Article Text

Validation of a machine learning algorithm for identifying infants at risk of hypoxic ischaemic encephalopathy in a large unseen data set
  1. Anne L Murray1,2,
  2. Daragh S O’Boyle2,
  3. Brian H Walsh1,2,3,
  4. Deirdre M Murray2,3
  1. 1 Cork University Maternity Hospital, Wilton, Cork, Ireland
  2. 2 INFANT Centre, Paediatric Academic Unit, Cork University Hospital, Wilton, Cork, Ireland
  3. 3 Department of Paediatrics and Child Health, University College Cork, Cork, Ireland
  1. Correspondence to Dr Deirdre M Murray; d.murray{at}ucc.ie

Abstract

Objective To validate a hypoxic ischaemic encephalopathy (HIE) prediction algorithm to identify infants at risk of HIE immediately after birth using readily available clinical data.

Design Secondary review of electronic health record data of term deliveries from January 2017 to December 2021.

Setting A tertiary maternity hospital.

Patients Infants >36 weeks’ gestation with the following clinical variables available: Apgar Score at 1 min and 5 min, postnatal pH, base deficit, and lactate values taken within 1 hour of birth

Interventions Previously trained open-source logistic regression and random forest (RF) prediction algorithms were used to calculate a probability index (PI) for each infant for the occurrence of HIE.

Main outcome Validation of a machine learning algorithm to identify infants at risk of HIE in the immediate postnatal period.

Results 1081 had a complete data set available within 1 hour of birth: 76 (6.95%) with HIE and 1005 non-HIE. Of the 76 infants with HIE, 37 were classified as mild, 29 moderate and 10 severe.

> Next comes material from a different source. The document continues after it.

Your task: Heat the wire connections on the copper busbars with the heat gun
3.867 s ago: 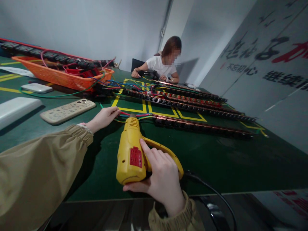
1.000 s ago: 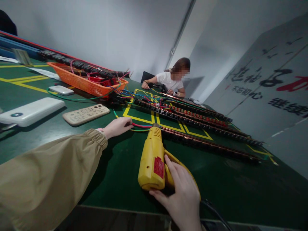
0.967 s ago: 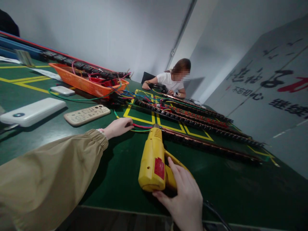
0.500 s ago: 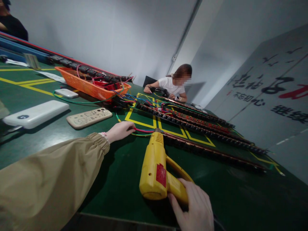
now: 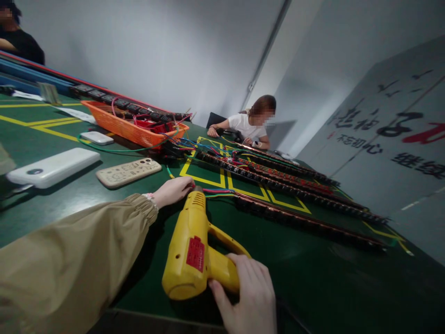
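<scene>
My right hand (image 5: 248, 292) is wrapped round the handle of a yellow heat gun (image 5: 189, 246) with a red label. The gun's dark nozzle points away from me, close beside my left hand (image 5: 175, 191). Closed in a pinch, my left hand holds a bundle of wires (image 5: 219, 190), coloured red, blue and yellow-green. The nozzle hides part of the bundle near my fingertips. From there the wires run right into the end of a long dark strip (image 5: 299, 218) with copper-coloured edges, lying on the green table.
An orange basket (image 5: 128, 131) with wires and parts stands further back. Left of my hand lie a phone (image 5: 128, 172), a white power bank (image 5: 54, 168) and a small white case (image 5: 96, 138). More long strips (image 5: 278, 183) cross the table; a co-worker (image 5: 248, 123) sits behind them.
My right hand has moved left with the heat gun, bringing the nozzle from the strip's end along the wires to beside my left hand. The left hand stays nearly in place, holding the wires.
</scene>
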Demonstrator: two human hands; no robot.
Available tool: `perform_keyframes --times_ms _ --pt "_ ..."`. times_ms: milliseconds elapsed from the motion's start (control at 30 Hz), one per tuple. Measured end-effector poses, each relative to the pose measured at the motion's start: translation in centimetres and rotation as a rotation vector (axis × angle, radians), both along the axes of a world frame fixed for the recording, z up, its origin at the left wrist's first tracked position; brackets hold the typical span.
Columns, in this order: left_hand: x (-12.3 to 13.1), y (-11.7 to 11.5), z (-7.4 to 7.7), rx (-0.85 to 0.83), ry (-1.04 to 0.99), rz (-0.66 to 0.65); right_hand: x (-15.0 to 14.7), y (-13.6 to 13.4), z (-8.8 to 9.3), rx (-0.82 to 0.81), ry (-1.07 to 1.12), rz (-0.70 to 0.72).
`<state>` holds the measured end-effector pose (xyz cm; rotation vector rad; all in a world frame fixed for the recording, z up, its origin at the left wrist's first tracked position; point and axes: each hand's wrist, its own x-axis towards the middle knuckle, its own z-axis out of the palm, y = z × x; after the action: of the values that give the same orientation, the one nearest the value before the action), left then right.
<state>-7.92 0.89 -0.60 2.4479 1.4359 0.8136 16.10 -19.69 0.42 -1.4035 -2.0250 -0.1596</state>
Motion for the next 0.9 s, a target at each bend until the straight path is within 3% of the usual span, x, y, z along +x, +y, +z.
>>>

The best overall accuracy was seen with the RF model. Median (IQR) PI in the HIE group was 0.70 (0.53–0.86) vs 0.05 (0.02–0.15), (p<0.001) in the non-HIE group. The area under the receiver operating characteristics curve for prediction of HIE=0.926 (0.893–0.959, p<0.001). Using a PI cut-off to optimise sensitivity of 0.30, 936 of the 1081 (86.5%) infants were correctly classified.

Conclusion In a large unseen data set an open-source algorithm could identify infants at risk of HIE in the immediate postnatal period. This may aid focused clinical examination, transfer to tertiary care (if necessary) and timely intervention.

  • Neonatology
  • Neurology
  • Intensive Care Units, Neonatal

Data availability statement

Data may be obtained from a third party and are not publicly available.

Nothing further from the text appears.